**REQUIREMENT**
In the data below, the answer is the run of lines from the line containing "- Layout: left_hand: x" through the line containing "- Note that", both included; print it exactly and nothing else.

**GIVEN INFORMATION**
==================================================
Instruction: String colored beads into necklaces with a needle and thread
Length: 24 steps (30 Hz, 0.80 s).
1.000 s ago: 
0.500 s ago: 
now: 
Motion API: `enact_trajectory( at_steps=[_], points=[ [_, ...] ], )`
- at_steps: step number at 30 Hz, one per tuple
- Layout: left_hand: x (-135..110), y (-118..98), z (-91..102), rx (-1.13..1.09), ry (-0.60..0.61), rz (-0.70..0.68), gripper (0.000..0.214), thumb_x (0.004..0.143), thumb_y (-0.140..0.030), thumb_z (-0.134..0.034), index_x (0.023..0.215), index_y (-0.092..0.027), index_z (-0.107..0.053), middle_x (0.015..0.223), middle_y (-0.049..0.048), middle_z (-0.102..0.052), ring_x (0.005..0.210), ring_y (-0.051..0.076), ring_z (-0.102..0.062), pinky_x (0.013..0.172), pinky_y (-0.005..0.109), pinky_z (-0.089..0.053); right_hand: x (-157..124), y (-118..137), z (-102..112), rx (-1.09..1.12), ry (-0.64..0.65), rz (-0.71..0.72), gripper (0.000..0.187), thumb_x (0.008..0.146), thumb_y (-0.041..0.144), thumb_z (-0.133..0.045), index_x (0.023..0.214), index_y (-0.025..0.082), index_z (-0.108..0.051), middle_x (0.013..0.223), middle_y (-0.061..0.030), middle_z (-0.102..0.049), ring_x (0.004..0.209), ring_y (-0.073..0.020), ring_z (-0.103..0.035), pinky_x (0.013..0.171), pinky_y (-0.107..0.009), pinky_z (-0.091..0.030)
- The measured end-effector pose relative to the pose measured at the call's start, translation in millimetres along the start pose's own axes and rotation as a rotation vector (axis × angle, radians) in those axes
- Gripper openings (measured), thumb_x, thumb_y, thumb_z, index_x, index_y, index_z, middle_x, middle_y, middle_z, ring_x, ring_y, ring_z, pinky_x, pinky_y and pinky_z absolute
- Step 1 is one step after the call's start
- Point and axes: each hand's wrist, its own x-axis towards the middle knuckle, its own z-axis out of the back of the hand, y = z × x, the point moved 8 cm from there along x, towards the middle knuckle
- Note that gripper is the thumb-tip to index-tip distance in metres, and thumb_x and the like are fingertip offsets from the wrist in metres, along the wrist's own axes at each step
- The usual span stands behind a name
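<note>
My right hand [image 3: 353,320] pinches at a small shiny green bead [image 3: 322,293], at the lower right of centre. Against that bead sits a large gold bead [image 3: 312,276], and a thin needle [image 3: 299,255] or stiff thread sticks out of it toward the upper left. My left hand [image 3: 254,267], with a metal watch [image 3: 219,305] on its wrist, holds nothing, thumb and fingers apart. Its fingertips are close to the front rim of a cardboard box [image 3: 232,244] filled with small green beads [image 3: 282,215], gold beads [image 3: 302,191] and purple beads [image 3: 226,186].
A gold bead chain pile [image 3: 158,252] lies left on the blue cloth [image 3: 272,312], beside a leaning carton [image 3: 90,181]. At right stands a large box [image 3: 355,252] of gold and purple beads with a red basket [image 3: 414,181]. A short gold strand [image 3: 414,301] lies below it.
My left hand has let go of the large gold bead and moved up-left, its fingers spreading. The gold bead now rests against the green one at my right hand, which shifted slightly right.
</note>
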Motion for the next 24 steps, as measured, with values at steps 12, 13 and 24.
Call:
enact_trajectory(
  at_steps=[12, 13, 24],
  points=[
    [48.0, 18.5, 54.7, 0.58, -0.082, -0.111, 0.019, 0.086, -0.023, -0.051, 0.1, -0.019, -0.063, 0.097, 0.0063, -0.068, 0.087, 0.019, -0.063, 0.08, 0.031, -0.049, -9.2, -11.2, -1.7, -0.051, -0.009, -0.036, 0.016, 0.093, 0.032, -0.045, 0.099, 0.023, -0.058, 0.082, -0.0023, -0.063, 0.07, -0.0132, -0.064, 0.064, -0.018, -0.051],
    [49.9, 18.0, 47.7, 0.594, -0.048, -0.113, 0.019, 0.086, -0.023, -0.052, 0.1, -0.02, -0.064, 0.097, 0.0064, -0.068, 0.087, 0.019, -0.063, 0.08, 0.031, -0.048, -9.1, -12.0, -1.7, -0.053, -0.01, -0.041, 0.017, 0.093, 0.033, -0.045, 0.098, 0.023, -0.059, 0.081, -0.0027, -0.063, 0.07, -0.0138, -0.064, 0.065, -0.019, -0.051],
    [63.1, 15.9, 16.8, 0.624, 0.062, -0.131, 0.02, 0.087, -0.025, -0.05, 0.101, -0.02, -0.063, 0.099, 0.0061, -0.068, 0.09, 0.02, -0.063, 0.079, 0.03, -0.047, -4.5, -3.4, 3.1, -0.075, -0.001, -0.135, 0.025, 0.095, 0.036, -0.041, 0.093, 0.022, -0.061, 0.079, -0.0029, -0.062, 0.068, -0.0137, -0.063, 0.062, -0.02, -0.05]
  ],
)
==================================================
**SOLUTION BELOW**
- Layout: left_hand: x (-135..110), y (-118..98), z (-91..102), rx (-1.13..1.09), ry (-0.60..0.61), rz (-0.70..0.68), gripper (0.000..0.214), thumb_x (0.004..0.143), thumb_y (-0.140..0.030), thumb_z (-0.134..0.034), index_x (0.023..0.215), index_y (-0.092..0.027), index_z (-0.107..0.053), middle_x (0.015..0.223), middle_y (-0.049..0.048), middle_z (-0.102..0.052), ring_x (0.005..0.210), ring_y (-0.051..0.076), ring_z (-0.102..0.062), pinky_x (0.013..0.172), pinky_y (-0.005..0.109), pinky_z (-0.089..0.053); right_hand: x (-157..124), y (-118..137), z (-102..112), rx (-1.09..1.12), ry (-0.64..0.65), rz (-0.71..0.72), gripper (0.000..0.187), thumb_x (0.008..0.146), thumb_y (-0.041..0.144), thumb_z (-0.133..0.045), index_x (0.023..0.214), index_y (-0.025..0.082), index_z (-0.108..0.051), middle_x (0.013..0.223), middle_y (-0.061..0.030), middle_z (-0.102..0.049), ring_x (0.004..0.209), ring_y (-0.073..0.020), ring_z (-0.103..0.035), pinky_x (0.013..0.171), pinky_y (-0.107..0.009), pinky_z (-0.091..0.030)
- The measured end-effector pose relative to the pose measured at the call's start, translation in millimetres along the start pose's own axes and rotation as a rotation vector (axis × angle, radians) in those axes
- Gripper openings (measured), thumb_x, thumb_y, thumb_z, index_x, index_y, index_z, middle_x, middle_y, middle_z, ring_x, ring_y, ring_z, pinky_x, pinky_y and pinky_z absolute
- Step 1 is one step after the call's start
- Point and axes: each hand's wrist, its own x-axis towards the middle knuckle, its own z-axis out of the back of the hand, y = z × x, the point moved 8 cm from there along x, towards the middle knuckle
- Note that gripper is the thumb-tip to index-tip distance in metres, and thumb_x and the like are fingertip offsets from the wrist in metres, along the wrist's own axes at each step

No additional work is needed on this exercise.